PROBLEM:
Retype only what runs from the first line of the listing to the line holding "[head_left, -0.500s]", both included. Do not retype the pictures.

COLLECTED DATA:
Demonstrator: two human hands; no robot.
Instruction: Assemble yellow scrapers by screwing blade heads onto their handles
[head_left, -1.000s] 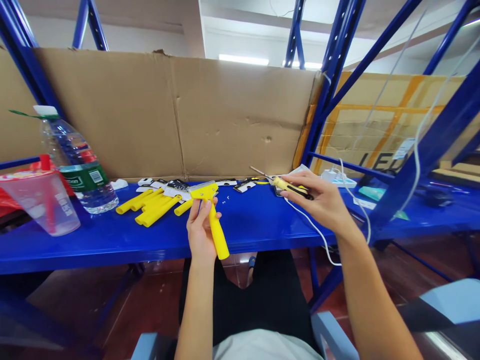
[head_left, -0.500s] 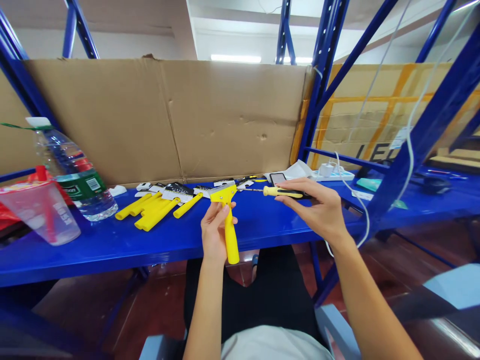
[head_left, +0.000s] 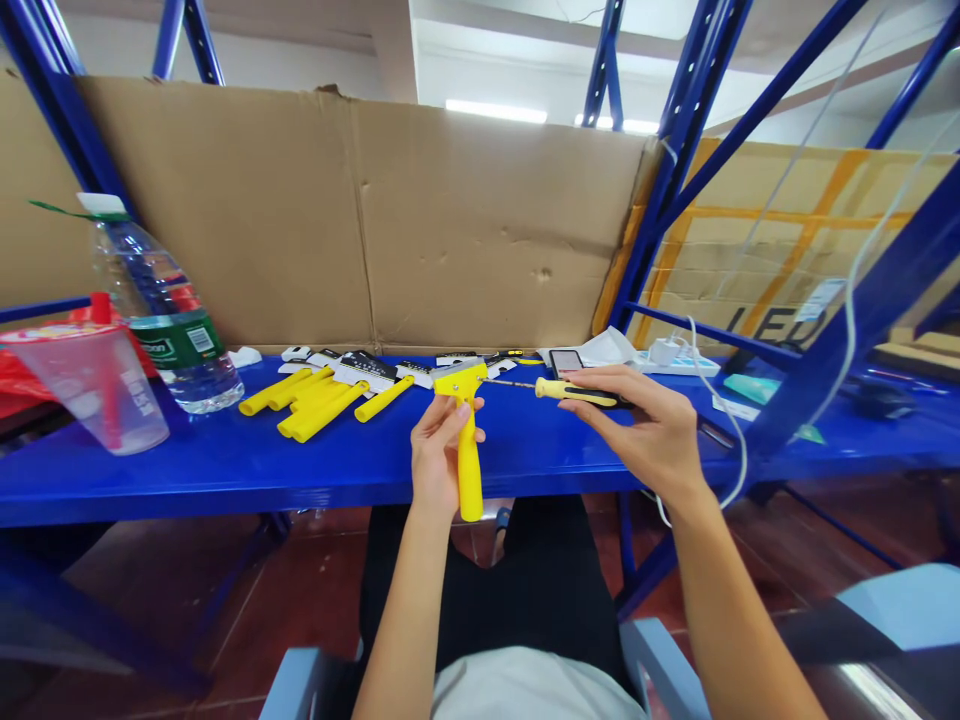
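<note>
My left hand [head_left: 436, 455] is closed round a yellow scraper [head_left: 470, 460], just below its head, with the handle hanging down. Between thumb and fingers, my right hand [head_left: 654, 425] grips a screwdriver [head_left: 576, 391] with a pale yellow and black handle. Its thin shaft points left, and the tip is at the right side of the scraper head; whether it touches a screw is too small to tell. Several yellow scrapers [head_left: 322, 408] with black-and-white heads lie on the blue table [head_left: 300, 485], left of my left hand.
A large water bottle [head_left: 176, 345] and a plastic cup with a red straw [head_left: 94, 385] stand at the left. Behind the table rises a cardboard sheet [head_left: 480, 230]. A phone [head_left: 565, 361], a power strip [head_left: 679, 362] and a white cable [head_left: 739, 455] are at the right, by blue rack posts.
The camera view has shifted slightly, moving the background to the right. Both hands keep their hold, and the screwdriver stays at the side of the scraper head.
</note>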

EXPECTED ANSWER:
Demonstrator: two human hands; no robot.
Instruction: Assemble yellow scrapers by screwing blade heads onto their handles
[head_left, -1.000s] 
[head_left, -0.500s] 

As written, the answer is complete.